- **YOUR INSTRUCTIONS**: Transcribe the data in full, keeping each line exactly as it appears.

---- INPUT DATA

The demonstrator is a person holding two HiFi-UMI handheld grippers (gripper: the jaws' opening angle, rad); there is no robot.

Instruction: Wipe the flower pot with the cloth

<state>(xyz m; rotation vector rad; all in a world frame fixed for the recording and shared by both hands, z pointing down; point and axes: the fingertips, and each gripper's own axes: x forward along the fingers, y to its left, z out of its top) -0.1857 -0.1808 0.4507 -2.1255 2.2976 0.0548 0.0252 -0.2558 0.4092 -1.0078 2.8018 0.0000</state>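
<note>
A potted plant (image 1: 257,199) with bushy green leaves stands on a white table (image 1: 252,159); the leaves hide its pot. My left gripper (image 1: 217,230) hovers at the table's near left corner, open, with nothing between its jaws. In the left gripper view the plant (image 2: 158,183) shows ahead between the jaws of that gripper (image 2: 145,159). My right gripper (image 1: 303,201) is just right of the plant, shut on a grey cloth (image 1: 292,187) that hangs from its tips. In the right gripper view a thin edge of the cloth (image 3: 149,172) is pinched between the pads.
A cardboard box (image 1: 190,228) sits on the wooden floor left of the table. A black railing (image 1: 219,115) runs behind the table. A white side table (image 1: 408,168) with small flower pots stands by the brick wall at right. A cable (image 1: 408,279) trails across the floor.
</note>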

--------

- **EXERCISE ANSWER**:
The demonstrator is a person holding two HiFi-UMI handheld grippers (gripper: the jaws' opening angle, rad); there is no robot.

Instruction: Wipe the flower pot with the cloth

<state>(xyz m; rotation vector rad; all in a world frame fixed for the recording and shared by both hands, z pointing down; point and axes: the fingertips, and each gripper's own axes: x forward along the fingers, y to its left, z out of its top) -0.1857 -0.1808 0.4507 -2.1255 2.2976 0.0548 0.0252 -0.2558 0.4092 -1.0078 2.8018 0.0000</state>
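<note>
A potted plant (image 1: 257,199) with bushy green leaves stands on a white table (image 1: 252,159); the leaves hide its pot. My left gripper (image 1: 217,230) hovers at the table's near left corner, open, with nothing between its jaws. In the left gripper view the plant (image 2: 158,183) shows ahead between the jaws of that gripper (image 2: 145,159). My right gripper (image 1: 303,201) is just right of the plant, shut on a grey cloth (image 1: 292,187) that hangs from its tips. In the right gripper view a thin edge of the cloth (image 3: 149,172) is pinched between the pads.
A cardboard box (image 1: 190,228) sits on the wooden floor left of the table. A black railing (image 1: 219,115) runs behind the table. A white side table (image 1: 408,168) with small flower pots stands by the brick wall at right. A cable (image 1: 408,279) trails across the floor.
</note>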

The submitted response is complete.